Age and Sex Dependency of Thoracic Aortopathy in a Mouse Model of Marfan Syndrome

Thoracic aortic aneurysm is one of the manifestations of Marfan syndrome (MFS) that is known to affect men more severely than women. However, the incidence of MFS is similar between men and women. The aim of this study is to show that during pathological aortic dilation, sex-dependent severity of thoracic aortopathy in a mouse model of Marfan syndrome translates into sex-dependent alterations in cells and matrix of the ascending aorta, consequently affecting aortic biomechanics.

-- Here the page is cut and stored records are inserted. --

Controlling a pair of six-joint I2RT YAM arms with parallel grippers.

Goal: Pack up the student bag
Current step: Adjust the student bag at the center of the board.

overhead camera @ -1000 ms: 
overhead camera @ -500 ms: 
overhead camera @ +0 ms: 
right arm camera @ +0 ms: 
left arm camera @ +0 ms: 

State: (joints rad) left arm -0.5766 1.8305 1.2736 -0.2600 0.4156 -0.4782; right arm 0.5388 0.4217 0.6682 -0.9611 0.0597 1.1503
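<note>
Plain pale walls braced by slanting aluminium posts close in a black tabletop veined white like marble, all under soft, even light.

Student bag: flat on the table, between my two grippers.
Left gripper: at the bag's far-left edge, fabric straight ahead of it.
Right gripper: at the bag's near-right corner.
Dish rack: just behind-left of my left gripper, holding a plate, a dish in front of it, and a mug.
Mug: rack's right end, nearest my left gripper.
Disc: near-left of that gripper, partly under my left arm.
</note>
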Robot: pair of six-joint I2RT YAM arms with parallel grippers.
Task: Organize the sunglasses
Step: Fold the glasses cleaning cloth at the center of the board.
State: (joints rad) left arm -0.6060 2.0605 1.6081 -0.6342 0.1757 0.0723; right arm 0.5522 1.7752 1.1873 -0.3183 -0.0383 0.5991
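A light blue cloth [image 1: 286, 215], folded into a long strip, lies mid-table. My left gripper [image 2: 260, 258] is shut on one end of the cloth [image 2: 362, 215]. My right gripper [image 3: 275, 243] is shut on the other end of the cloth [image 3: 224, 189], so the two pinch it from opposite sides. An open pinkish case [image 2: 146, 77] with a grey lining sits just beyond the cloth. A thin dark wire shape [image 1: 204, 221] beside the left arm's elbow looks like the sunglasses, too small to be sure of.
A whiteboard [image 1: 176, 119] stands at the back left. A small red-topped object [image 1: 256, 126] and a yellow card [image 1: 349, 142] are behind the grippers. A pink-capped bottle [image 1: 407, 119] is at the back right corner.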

Fibrillin1 C1041G/+ were used as a mouse model of MFS. Ultrasound measurements from 3-12 months showed increased aortic diameter in Marfan aorta with larger percent increase in diameter for males compared to females. Immunohistochemistry showed decreased contractile smooth muscle cells in Marfan aortic wall compared to healthy aorta, which was accompanied by decreased contractility measured by wire myography. Elastin autofluorescence, second harmonic generation microscopy of collagen fibers and passive biomechanical assessments using myography showed more severe damage to elastin fibers, increased medial fibrosis, and increased stiffness of the aortic wall in MFS males but not females. Male and female heterozygotes showed increased expression of Sca-1-positive adventitial progenitor cells vs. controls at young ages. In agreement with clinical data, Marfan mice demonstrate sex-dependent severity of thoracic aortopathy. It was also shown that aging exacerbates the disease state especially for males. Our findings suggest that female mice are protected from progression of aortic dilation at early ages, leading to a lag in aneurysm growth.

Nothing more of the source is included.